## Description of the task
Scan the records for the word "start". Return each line where it is found.

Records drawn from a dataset
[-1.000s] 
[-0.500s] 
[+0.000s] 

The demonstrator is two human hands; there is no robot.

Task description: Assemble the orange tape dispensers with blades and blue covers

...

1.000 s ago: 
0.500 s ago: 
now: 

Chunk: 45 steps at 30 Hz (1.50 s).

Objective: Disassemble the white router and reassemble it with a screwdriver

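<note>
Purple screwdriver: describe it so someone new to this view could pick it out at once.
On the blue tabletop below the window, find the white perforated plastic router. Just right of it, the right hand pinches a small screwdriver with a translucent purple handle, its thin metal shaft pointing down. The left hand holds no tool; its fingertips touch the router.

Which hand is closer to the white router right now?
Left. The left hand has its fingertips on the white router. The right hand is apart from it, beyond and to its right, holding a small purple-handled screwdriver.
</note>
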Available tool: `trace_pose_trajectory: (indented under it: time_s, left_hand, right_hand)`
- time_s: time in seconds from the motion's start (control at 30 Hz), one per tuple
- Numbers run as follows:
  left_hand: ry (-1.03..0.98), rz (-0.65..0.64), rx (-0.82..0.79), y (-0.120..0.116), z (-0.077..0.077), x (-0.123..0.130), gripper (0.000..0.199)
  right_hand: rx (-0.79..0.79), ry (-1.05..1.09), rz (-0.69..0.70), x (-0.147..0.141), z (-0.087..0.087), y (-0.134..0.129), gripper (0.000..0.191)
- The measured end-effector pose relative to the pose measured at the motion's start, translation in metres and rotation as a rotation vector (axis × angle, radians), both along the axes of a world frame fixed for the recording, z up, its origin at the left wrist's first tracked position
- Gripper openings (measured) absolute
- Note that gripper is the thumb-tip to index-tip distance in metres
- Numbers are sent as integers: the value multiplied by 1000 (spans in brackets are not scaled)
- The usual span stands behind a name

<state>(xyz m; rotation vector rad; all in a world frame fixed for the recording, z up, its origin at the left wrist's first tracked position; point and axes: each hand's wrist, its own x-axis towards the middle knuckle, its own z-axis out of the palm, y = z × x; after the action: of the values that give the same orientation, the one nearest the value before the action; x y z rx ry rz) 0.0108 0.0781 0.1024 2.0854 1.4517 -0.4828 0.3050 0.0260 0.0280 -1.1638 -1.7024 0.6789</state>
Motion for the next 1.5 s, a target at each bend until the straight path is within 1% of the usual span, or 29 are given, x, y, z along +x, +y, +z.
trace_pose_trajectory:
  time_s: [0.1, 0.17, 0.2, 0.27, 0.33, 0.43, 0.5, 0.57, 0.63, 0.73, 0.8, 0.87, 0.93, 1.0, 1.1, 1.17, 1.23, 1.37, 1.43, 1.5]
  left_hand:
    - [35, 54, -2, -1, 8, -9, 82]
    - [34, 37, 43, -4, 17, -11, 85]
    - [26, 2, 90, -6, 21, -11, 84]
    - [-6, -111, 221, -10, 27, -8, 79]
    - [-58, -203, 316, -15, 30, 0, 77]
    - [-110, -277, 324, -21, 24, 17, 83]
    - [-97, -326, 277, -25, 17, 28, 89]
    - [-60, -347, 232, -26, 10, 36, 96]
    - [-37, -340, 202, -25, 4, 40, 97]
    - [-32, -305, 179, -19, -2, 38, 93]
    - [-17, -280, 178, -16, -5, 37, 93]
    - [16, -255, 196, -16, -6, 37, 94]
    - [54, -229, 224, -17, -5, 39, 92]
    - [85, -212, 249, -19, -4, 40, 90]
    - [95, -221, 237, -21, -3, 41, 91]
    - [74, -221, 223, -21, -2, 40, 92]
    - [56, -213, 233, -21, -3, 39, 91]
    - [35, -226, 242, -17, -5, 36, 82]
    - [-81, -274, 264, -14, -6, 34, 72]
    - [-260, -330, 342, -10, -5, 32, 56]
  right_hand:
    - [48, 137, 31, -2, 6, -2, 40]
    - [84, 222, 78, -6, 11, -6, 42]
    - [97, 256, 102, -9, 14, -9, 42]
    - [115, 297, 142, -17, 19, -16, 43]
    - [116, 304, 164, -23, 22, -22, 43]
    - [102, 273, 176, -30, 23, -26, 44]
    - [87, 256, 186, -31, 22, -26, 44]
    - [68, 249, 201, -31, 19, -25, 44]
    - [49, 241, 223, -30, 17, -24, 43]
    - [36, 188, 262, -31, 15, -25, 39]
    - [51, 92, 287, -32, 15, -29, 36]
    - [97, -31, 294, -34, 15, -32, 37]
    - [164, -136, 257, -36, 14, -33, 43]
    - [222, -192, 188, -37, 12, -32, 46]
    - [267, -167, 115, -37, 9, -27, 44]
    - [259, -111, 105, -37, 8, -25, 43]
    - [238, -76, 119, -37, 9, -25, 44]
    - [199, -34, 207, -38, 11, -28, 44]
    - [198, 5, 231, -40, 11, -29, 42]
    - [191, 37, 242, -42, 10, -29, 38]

## The answer
- time_s: time in seconds from the motion's start (control at 30 Hz), one per tuple
- The measured end-effector pose relative to the pose measured at the motion's start, translation in metres and rotation as a rotation vector (axis × angle, radians), both along the axes of a world frame fixed for the recording, z up, its origin at the left wrist's first tracked position

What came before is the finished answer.